* [THE TASK]:
Reprint every line of the data, keeping each character intact.

* [GIVEN MATERIAL]:
• • • • •

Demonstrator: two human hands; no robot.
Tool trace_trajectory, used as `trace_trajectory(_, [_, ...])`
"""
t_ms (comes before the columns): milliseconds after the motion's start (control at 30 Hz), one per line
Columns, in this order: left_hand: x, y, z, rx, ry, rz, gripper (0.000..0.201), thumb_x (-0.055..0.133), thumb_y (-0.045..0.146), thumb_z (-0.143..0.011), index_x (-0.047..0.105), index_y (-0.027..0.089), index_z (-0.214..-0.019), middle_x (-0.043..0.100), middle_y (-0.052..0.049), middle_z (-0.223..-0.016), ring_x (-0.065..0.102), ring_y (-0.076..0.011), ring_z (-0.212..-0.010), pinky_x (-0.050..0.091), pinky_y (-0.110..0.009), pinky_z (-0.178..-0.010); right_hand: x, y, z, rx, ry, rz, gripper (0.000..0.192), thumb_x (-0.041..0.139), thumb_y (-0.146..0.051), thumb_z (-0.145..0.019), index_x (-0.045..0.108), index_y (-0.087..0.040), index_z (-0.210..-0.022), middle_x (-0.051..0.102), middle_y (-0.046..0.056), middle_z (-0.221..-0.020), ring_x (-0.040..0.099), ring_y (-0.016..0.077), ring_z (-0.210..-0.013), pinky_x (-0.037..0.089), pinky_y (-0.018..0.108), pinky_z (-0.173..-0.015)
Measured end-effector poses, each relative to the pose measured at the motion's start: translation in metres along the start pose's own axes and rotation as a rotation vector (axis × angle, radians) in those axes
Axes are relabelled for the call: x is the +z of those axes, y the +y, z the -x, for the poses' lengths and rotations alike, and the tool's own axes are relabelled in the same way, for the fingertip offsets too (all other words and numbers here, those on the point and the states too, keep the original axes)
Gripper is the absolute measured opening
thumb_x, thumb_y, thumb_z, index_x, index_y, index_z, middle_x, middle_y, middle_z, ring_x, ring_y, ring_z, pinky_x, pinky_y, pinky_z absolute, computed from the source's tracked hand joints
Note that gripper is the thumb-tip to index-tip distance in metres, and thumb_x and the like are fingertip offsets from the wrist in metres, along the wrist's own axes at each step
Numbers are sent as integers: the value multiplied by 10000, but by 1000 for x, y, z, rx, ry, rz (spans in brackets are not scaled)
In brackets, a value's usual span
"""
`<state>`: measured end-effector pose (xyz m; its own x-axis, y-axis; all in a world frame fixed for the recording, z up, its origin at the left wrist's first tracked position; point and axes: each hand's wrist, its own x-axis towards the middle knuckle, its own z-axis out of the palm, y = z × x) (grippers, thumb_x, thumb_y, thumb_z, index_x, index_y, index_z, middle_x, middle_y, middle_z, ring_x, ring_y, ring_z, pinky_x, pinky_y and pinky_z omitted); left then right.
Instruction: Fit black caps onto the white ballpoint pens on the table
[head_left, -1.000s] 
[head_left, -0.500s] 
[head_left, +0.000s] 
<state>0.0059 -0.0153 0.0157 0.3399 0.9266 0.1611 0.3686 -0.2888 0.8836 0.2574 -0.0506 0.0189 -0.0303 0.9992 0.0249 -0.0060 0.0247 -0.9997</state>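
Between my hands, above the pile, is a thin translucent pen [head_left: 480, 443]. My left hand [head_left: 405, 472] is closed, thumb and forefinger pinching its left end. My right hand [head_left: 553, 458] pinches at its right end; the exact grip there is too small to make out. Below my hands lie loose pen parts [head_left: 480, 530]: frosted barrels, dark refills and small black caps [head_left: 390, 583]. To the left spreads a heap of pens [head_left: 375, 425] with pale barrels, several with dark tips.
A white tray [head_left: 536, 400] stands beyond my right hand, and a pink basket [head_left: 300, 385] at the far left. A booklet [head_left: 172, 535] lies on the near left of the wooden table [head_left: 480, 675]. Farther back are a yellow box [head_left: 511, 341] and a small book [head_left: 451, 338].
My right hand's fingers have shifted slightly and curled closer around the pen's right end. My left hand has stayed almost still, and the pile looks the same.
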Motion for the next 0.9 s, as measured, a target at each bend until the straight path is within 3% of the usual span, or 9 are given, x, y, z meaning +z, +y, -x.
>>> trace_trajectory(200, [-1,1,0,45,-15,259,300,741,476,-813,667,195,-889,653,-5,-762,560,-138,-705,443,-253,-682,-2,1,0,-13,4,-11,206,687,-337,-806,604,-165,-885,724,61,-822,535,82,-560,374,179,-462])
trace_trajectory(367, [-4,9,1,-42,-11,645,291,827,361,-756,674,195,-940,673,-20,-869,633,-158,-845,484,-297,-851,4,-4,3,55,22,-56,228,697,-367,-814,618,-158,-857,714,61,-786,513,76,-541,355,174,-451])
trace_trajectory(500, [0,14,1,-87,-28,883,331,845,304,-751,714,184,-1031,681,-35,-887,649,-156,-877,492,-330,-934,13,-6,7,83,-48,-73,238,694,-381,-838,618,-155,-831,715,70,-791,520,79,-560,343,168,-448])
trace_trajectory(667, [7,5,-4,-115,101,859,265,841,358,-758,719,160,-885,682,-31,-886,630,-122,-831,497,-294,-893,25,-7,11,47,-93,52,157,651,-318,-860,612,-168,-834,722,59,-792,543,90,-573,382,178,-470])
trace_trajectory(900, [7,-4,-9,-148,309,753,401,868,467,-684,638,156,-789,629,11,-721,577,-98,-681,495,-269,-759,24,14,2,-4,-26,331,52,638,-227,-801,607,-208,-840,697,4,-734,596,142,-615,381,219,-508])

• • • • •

* [EXERCISE ANSWER]:
Demonstrator: two human hands; no robot.
Tool trace_trajectory, used as `trace_trajectory(_, [_, ...])`
"""
t_ms (comes before the columns): milliseconds after the motion's start (control at 30 Hz), one per line
Columns, in this order: left_hand: x, y, z, rx, ry, rz, gripper (0.000..0.201), thumb_x (-0.055..0.133), thumb_y (-0.045..0.146), thumb_z (-0.143..0.011), index_x (-0.047..0.105), index_y (-0.027..0.089), index_z (-0.214..-0.019), middle_x (-0.043..0.100), middle_y (-0.052..0.049), middle_z (-0.223..-0.016), ring_x (-0.065..0.102), ring_y (-0.076..0.011), ring_z (-0.212..-0.010), pinky_x (-0.050..0.091), pinky_y (-0.110..0.009), pinky_z (-0.178..-0.010); right_hand: x, y, z, rx, ry, rz, gripper (0.000..0.192), thumb_x (-0.041..0.139), thumb_y (-0.146..0.051), thumb_z (-0.145..0.019), index_x (-0.045..0.108), index_y (-0.087..0.040), index_z (-0.210..-0.022), middle_x (-0.051..0.102), middle_y (-0.046..0.056), middle_z (-0.221..-0.020), ring_x (-0.040..0.099), ring_y (-0.016..0.077), ring_z (-0.210..-0.013), pinky_x (-0.037..0.089), pinky_y (-0.018..0.108), pinky_z (-0.173..-0.015)
Measured end-effector poses, each relative to the pose measured at the motion's start: translation in metres along the start pose's own axes and rotation as a rotation vector (axis × angle, radians) in those axes
Axes are relabelled for the call: x is the +z of those axes, y the +y, z the -x, for the poses' lengths and rotations alike, and the tool's own axes are relabelled in the same way, for the fingertip offsets too (all other words and numbers here, those on the point and the states too, keep the original axes)
Gripper is the absolute measured opening
thumb_x, thumb_y, thumb_z, index_x, index_y, index_z, middle_x, middle_y, middle_z, ring_x, ring_y, ring_z, pinky_x, pinky_y, pinky_z absolute, computed from the source's tracked hand joints
Note that gripper is the thumb-tip to index-tip distance in metres, and thumb_x and the like are fingertip offsets from the wrist in metres, along the wrist's own axes at each step
Numbers are sent as integers: the value multiplied by 10000, but by 1000 for x, y, z, rx, ry, rz (spans in brackets are not scaled)
In brackets, a value's usual span
"""
`<state>`: measured end-effector pose (xyz m; its own x-axis, y-axis; all in a world frame fixed for the recording, z up, its origin at the left wrist's first tracked position; point and axes: each hand's wrist, its own x-axis towards the middle knuckle, its own z-axis out of the palm, y = z × x) (grippers, thumb_x, thumb_y, thumb_z, index_x, index_y, index_z, middle_x, middle_y, middle_z, ring_x, ring_y, ring_z, pinky_x, pinky_y and pinky_z omitted); left then right.
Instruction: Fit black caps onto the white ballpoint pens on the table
[head_left, -1.000s] 
[head_left, -0.500s] 
[head_left, +0.000s] 
<state>0.0059 -0.0153 0.0157 0.3399 0.9266 0.1611 0.3686 -0.2888 0.8836 0.2574 -0.0506 0.0189 -0.0303 0.9992 0.0249 -0.0060 0.0247 -0.9997</state>
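Between my hands, above the pile, is a thin translucent pen [head_left: 480, 443]. My left hand [head_left: 405, 472] is closed, thumb and forefinger pinching its left end. My right hand [head_left: 553, 458] pinches at its right end; the exact grip there is too small to make out. Below my hands lie loose pen parts [head_left: 480, 530]: frosted barrels, dark refills and small black caps [head_left: 390, 583]. To the left spreads a heap of pens [head_left: 375, 425] with pale barrels, several with dark tips.
A white tray [head_left: 536, 400] stands beyond my right hand, and a pink basket [head_left: 300, 385] at the far left. A booklet [head_left: 172, 535] lies on the near left of the wooden table [head_left: 480, 675]. Farther back are a yellow box [head_left: 511, 341] and a small book [head_left: 451, 338].
My right hand's fingers have shifted slightly and curled closer around the pen's right end. My left hand has stayed almost still, and the pile looks the same.
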Motion for the next 0.9 s, as measured, a target at each bend until the straight path is within 3% of the usual span, or 9 are given, x, y, z meaning +z, +y, -x.
>>> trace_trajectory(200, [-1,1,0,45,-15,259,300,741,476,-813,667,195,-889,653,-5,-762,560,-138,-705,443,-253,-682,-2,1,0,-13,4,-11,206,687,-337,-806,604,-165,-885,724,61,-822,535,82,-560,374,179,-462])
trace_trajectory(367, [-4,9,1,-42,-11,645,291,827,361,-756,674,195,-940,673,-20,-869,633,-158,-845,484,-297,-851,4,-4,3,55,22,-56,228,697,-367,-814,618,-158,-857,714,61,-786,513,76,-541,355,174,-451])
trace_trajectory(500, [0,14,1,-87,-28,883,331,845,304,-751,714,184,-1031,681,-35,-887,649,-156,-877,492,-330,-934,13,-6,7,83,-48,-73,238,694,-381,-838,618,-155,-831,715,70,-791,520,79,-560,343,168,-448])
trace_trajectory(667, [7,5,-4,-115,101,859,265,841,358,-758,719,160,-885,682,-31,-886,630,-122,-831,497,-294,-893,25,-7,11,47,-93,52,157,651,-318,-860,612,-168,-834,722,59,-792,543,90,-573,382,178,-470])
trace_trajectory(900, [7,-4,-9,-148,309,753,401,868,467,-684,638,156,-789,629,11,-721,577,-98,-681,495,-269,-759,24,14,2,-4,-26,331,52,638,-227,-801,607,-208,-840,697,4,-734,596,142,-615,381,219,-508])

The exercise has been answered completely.